1. Bölüm

196 14 29
                                    

"İkinci aya göre bence fena durumda değilim."

Arelya umutla ablası İpek, eniştesi Selim ve en yakın arkadaşı Gizem'e baktı. Saat on ikiyi geçiyordu. O gün pastanede yoğun bir gündü. Siparişlerin tesliminden sonra hep beraber defterleri çıkarmış, hesap kitap işleriyle ilgilenmeye başlamışlardı. Arelya pastanesini açalı iki ay olmuştu. İşlerin iyi gittiği söylenemezdi ama kötü de gitmiyordu. Bazı günler yoğunluktan başını kaldıramasa da kimi zamanlar kara kara faturaları nasıl ödeyeceğini düşünüyordu. Bugün ise iki hissi aynı anda yaşamıştı. Pastanede arı gibi çalışmış akşamında ise son zamlarla birlikte muhasebe işine el atmaya karar vermişti.

"Arelya objektif ve gerçekçi olmanı rica ediyorum. Sen Harvard'da işletme okudun." Diye hatırlattı ablası İpek ona. Kahverengi kemik gözlükleri burnuna kadar inmişti. Önündeki faturalardan başını kaldırmadan gözlüklerinin üzerinden ona baktı.

"Bitirmedim." Diye hatırlattı Arelya da.

"Belli oluyor."

"Abla!" Arelya kızdı. Zaten yeterince gergindi. "Eğer yardımcı olmayacaksan, sadece iğneliyici konuşacaksan gidebilirsin."

"Kızlar yapmayın." Eniştesi Selim araya girdi. "Ben durumdan umutluyum. Bence Arelya bu işi halledecek. Ama mali müşavirle çalışmanı öneririm. Vergilerle ilgili hususu sana defalarca anlattım Arelya ama—"

"Of biliyorum, öğreneceğim." Dedi Arelya eniştesinin sözünü keserek. "Vergi ödemek çok saçma değil mi? Yani ben daha 24 yaşımdayım. Devletin bana bakması gerekmiyor mu?

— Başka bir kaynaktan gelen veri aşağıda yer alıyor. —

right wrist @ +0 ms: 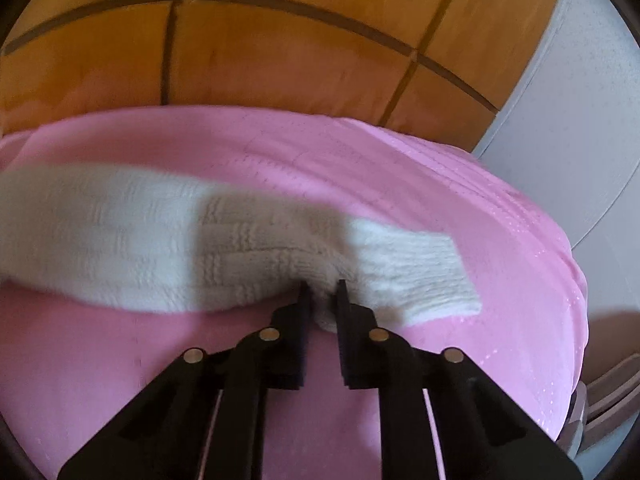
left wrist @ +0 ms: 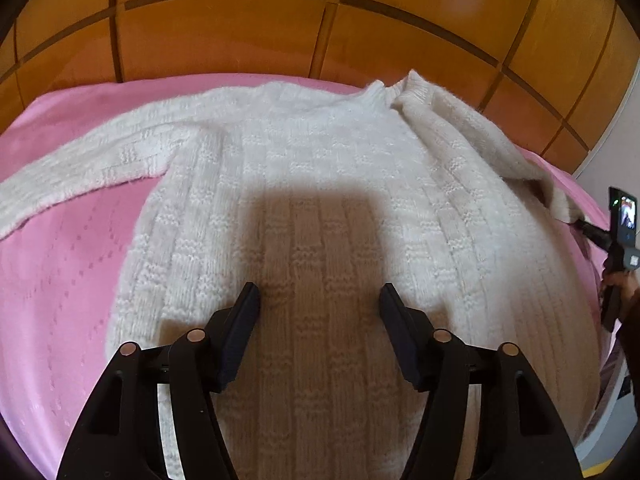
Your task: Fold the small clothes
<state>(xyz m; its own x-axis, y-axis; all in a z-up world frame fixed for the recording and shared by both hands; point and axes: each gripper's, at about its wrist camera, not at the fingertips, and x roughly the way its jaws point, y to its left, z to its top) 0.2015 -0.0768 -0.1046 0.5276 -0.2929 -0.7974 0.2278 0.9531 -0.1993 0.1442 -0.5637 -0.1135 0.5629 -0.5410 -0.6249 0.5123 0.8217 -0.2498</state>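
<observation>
You have one white knitted sweater (left wrist: 320, 184) with two sleeves, one lying out at the left (left wrist: 80, 172) and one at the right (right wrist: 240, 248). You have one pink bedspread (left wrist: 60, 264), one wooden headboard (left wrist: 224, 28) and two black grippers (left wrist: 320, 300) (right wrist: 321, 294).

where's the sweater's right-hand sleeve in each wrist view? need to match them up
Left wrist view: the sleeve runs down the right side from the collar to the right tool at the frame edge.
Right wrist view: the sleeve lies across the middle, left to right, pinched near its cuff by the right tool.
Shared landmark: the pink bedspread under it.
</observation>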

Neden ben her şeyin vergisini ödüyorum ki?" Bu hayıflanmaları en yakın dostu Gizem'i güldürse de hukuk fakültesinde araştırma görevlisi olan eniştesinde mimik oynamamıştı.

"Vergi kaçakçılığı ciddi bir suç Arelya. Kimse gözünün yaşına bakmaz. Affa da uğramıyor. Teröristler bile genel af ile tahliye olur, vergi kaçakçıları olamaz."

"Yuh! Nasıl bir ülkedeyiz ya? Sanırım pastanemi yanlış ülkede açtım. Ben Amerika'ya dönmek istiyorum." Ama bu espirisine de Gizem dışında kimse gülmedi.

"Babam iki gün dayanamaycağını düşünüyordu, şimdi vazgeçersen iki ay dayanmış olacaksın, bence fena değil." Dedi İpek imalj bir şekilde.

"Şakaydı." Arelya gözlerini devirdi. "Tamam Selim Abi, vergilere dikkat edeceğim, söz veriyorum. Bu Bağ-Kur primi ne hala anlamadım. Ama ödeyeceksin değil mi abla?" Umutla İpek'e baktı. Kedi köpek gibi kavga etseler de birbirlerini her zaman destekler, korurlardı.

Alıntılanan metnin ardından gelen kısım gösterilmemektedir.